Skepsis trotz Einstimmigkeit
Ruth Cremer-Ricken, Fraktionssprecherin der Grünen, war froh über diese Entscheidung: „Diese Lösung entspricht dem, was sich Schulleiterinnen, Eltern und Lehrer vorgestellt haben.“ Sie biete den betroffenen mehr Wahlfreiheit.
Hingegen hatte die CDU die verpflichtende Ganztagsform mit regulärem Nachmittagsunterricht favorisiert, wie Clemens Pfeiffer sagte.
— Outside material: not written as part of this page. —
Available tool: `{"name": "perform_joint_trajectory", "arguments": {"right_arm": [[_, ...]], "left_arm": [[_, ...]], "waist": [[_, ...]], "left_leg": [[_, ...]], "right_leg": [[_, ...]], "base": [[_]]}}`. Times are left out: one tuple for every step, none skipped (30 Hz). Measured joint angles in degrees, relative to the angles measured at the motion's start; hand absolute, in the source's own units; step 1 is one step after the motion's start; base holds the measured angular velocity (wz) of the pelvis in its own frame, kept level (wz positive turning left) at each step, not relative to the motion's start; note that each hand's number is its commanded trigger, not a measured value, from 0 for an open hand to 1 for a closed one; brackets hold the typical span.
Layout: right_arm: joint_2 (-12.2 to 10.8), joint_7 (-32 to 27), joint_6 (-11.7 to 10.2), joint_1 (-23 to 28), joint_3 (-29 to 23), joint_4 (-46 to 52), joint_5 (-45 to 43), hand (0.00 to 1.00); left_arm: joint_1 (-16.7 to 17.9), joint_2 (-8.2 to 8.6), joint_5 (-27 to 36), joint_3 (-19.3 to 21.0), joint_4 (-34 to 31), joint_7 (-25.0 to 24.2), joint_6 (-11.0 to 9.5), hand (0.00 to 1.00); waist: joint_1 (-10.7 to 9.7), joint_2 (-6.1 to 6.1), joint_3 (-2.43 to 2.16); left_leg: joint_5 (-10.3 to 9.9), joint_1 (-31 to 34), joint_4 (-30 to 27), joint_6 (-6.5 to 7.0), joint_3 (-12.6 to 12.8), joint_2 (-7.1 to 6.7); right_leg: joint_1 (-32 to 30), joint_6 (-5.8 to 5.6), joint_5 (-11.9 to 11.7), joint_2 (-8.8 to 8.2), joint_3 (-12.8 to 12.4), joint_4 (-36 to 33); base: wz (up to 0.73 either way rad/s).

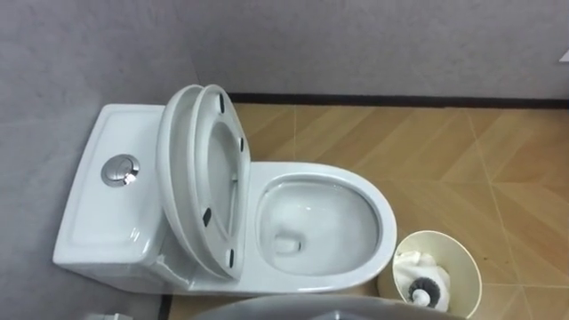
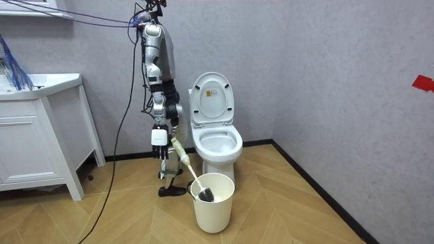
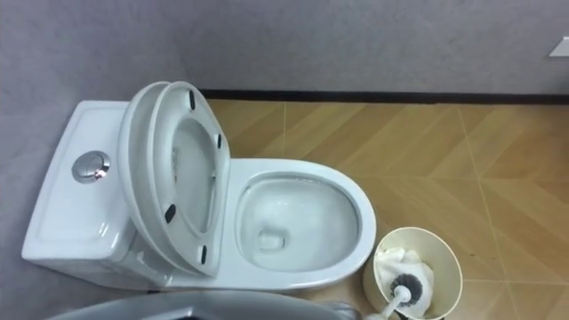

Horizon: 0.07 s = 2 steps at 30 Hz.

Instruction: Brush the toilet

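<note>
One toilet [image 1: 388,233], white, side-on below the head camera: cistern [image 1: 93,209] to the left against the grey wall [image 1: 356,44], round chrome flush button [image 1: 120,170] on its top, bowl to the right, open, with a little water at the bottom. Lid [image 1: 176,169] and seat [image 1: 219,173] both raised, lying one against the other and leaning back toward the cistern. One cream bin [image 1: 478,277], round, on the wooden herringbone floor [image 1: 462,160], just beside the bowl's front end, not seen to touch it; crumpled white material [image 1: 414,267] inside, possibly paper or a liner. One toilet brush [image 2: 186,168], tilted, dark bristle head [image 1: 427,289] down inside the bin, pale handle slanting up and toward the room view's left. Right hand [image 2: 165,140] at the top end of that handle, seemingly clenched round it, fingers too small to make out singly. Robot upright at the toilet's flank, on the room view's left of it, facing the bowl. Dark skirting [image 1: 400,100] along the foot of the wall. One white cabinet [image 2: 34,142] at the room view's far left, well apart from the toilet.
</note>
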State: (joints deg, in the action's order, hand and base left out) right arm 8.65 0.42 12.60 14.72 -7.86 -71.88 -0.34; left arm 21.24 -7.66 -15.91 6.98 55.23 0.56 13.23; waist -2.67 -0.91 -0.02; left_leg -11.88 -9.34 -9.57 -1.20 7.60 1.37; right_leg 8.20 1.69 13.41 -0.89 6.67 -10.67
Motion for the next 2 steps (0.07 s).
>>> {"name": "perform_joint_trajectory", "arguments": {"right_arm": [[0.0,0.3,0.0,-0.1,0.0,0.0,0.0,0.0],[0.0,0.5,0.0,-0.2,0.0,0.0,-0.5,0.0]], "left_arm": [[-0.1,0.0,0.0,0.0,0.0,0.0,0.0,0.0],[-0.2,0.0,-0.1,0.0,0.0,0.0,0.0,0.0]], "waist": [[0.0,0.0,0.0],[0.0,0.0,0.0]], "left_leg": [[0.0,0.0,0.0,0.0,0.0,0.0],[0.0,0.0,0.0,0.0,0.0,-0.01]], "right_leg": [[0.0,0.0,0.0,-0.01,0.0,0.0],[0.0,0.0,0.0,-0.02,0.0,0.1]], "base": [[0.0],[0.0]]}}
Aber die Eltern wollten mehr Flexibilität, die CDU werde das respektieren, „jetzt haben wir halt eine Wünsch-Dir-was-Lösung“, so Pfeiffer.
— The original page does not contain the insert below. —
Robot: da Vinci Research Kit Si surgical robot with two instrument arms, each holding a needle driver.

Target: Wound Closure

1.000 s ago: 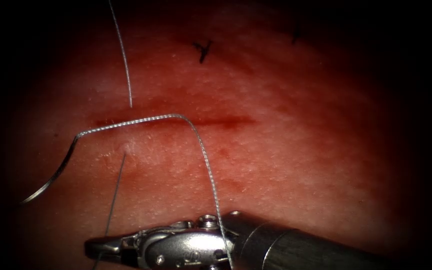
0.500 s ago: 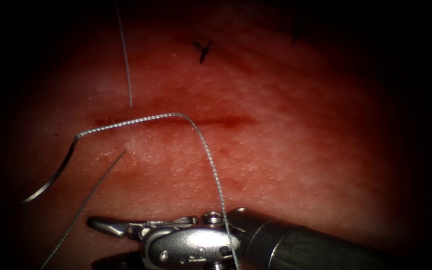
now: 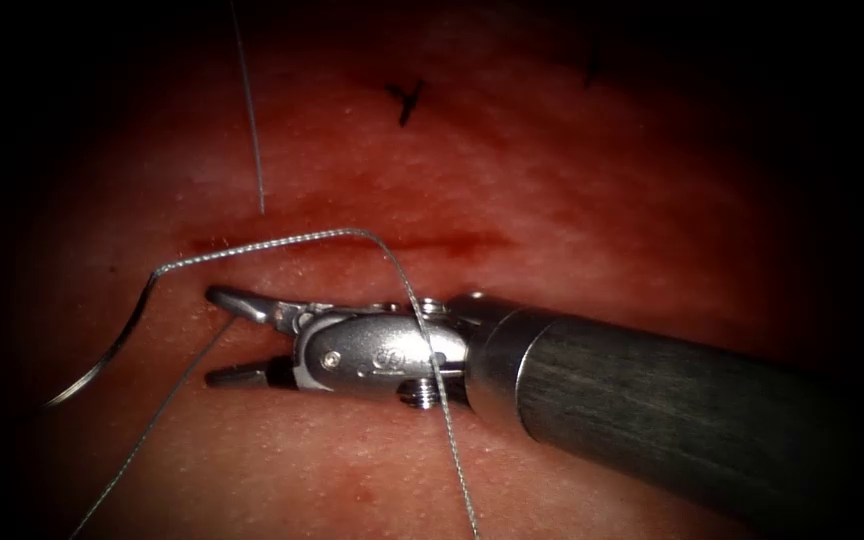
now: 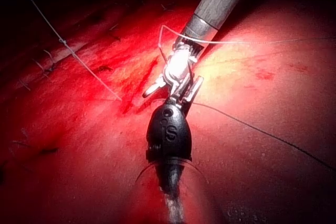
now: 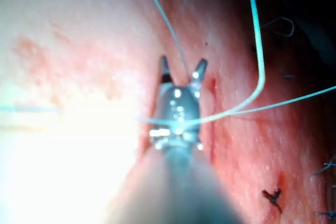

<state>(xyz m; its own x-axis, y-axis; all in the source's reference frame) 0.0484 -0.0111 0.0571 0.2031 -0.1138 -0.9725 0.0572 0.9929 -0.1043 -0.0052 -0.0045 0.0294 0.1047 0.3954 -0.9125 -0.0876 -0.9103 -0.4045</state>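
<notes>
My right tool (image 3: 214,337) comes in from the right and lies just below the cut (image 3: 422,241) in the tissue (image 3: 602,230). Its jaws stand open and hold nothing. A thin strand of thread (image 3: 167,400) leaves the tissue and runs between them. The same open jaws (image 5: 182,66) straddle the thread (image 5: 176,40) in the right wrist view. The curved needle (image 3: 112,350) lies loose on the tissue at the cut's left end, held by neither tool. Its thread (image 3: 292,238) arcs over the cut and drapes across the right tool. My left tool's dark body (image 4: 168,132) sits close behind the right tool (image 4: 173,88).
Another strand (image 3: 250,120) drops from above into the tissue just over the cut. Two dark cut stitch ends (image 3: 407,100) (image 3: 592,70) sit farther back. Red fluid stains the cut line.
The right tool's jaws opened and let go of the thin strand, which went slack. The tool then moved up from the lower edge toward the cut. The needle has not moved.
</notes>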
Auch die SPD konnten der Lösung nur bedingt folgen. Fraktionssprecher Stephan Muster sah in der schulpflichtige Ganztagsgrundschule mehr Chancengleichheit als im kostenpflichtigen Modell. Aus diesem Grund forderte er eine sozialgestaffelte Gebühr für die Eltern.
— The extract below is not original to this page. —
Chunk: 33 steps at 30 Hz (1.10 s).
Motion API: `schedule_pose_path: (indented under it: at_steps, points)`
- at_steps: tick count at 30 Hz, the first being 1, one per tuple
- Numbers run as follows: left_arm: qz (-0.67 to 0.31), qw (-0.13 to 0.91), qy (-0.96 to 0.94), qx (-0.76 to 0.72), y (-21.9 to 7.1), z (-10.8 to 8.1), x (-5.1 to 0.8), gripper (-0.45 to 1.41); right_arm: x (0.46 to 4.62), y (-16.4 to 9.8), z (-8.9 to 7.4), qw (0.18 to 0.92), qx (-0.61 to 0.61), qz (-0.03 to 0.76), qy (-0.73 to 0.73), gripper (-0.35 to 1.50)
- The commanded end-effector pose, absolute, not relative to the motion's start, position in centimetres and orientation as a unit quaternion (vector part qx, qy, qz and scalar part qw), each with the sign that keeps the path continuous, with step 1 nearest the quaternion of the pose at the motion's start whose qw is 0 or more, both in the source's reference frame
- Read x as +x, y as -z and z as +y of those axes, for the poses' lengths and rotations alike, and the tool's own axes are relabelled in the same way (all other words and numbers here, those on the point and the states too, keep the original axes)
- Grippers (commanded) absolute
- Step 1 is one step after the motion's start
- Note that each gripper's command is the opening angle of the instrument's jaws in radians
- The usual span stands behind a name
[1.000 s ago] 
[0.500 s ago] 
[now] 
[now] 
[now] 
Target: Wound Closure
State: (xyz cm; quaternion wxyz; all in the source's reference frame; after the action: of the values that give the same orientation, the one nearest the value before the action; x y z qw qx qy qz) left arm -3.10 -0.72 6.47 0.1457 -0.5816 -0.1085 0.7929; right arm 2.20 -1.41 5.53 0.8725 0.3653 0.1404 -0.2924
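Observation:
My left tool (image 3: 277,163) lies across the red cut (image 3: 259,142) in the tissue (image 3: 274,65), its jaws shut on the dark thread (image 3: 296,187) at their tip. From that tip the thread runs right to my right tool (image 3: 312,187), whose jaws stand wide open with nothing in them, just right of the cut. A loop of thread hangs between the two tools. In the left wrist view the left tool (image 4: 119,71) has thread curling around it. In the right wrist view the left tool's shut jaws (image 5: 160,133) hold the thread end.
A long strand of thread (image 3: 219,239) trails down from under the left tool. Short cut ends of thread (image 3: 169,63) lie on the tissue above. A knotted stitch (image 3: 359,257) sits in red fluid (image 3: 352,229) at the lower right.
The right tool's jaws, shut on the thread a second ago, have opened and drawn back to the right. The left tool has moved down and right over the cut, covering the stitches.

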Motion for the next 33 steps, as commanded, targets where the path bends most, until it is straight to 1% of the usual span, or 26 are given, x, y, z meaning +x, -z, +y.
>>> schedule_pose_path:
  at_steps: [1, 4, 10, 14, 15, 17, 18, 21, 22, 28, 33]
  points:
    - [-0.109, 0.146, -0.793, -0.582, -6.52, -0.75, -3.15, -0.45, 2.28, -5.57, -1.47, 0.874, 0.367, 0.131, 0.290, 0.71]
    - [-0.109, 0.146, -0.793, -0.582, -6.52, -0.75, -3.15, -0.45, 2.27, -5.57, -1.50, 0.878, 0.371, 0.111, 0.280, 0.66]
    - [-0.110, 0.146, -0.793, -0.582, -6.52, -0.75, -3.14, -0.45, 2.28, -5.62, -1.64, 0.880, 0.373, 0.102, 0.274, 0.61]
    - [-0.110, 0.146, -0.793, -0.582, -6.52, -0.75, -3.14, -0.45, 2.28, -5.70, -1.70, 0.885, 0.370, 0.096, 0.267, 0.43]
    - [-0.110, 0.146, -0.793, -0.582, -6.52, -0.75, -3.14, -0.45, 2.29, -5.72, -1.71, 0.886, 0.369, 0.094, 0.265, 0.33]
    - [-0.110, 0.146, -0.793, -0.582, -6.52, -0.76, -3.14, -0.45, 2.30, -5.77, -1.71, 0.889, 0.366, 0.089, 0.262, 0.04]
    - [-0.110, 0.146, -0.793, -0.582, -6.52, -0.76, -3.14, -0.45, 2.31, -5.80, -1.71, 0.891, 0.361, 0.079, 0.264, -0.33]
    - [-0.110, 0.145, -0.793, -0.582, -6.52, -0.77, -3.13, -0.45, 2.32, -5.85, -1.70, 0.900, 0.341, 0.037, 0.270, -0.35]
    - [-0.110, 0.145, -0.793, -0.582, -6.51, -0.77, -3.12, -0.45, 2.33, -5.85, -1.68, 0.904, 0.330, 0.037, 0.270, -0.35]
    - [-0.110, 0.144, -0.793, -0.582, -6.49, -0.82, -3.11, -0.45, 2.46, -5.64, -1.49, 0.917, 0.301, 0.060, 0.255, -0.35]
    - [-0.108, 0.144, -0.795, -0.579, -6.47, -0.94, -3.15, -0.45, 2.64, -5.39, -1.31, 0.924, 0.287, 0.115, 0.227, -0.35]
Jetzt hängt es an der Stadt
Trotz der Einstimmigkeit des Beschlusses schwang bei CDU und SPD Skepsis gegenüber der kommunalen Nachmittagsbetreuung mit. Diese teilt auch Bürgermeister Guhl: „Bei einer schulpflichtigen Ganztagsform“, so der Bürgermeister, „hätte grundsätzlich das Land die Betreuung garantieren müssen.“ Jetzt hänge es an der Stadt. Zudem hätte die Ganztagsschule einen klaren Rahmen vorgegeben, was auch die CDU befürwortete. Nun soll es eine für Eltern kostenpflichtige Variante geben, die wiederum auch der SPD nicht so richtig schmeckt.
Konzept der Caritas soll belastbare Zahlen und Fakten bringen
Weitere Details muss nun Konzept und Ausschreibung erbringen, beschloss der Gemeinderat. Zunächst soll die Caritas, die den Kinderhort an der Anton-Leo-Schule betreibt, ein entsprechendes Konzept erarbeiten. Das soll dann Grundlage einer Ausschreibung sein, mit der ein externer Anbieter für die Betreuung gefunden wird. Die Verwaltung hatte dem Gemeinderat zunächst vorgeschlagen, dies direkt der Caritas zu übertragen, wogegen sich aber die CDU sträubte. CDU-Stadtrat Pfeiffer plädierte für eine Ausschreibung und damit für Kostenvergleich. Dem schloss sich die Mehrheit im Gemeinderat an. Auf Nachfrage unserer Zeitung geht Guhl bei dem beschlossenen Betreuungsmodell von Kosten für die Stadt in Höhe von 1,2 Millionen Euro aus.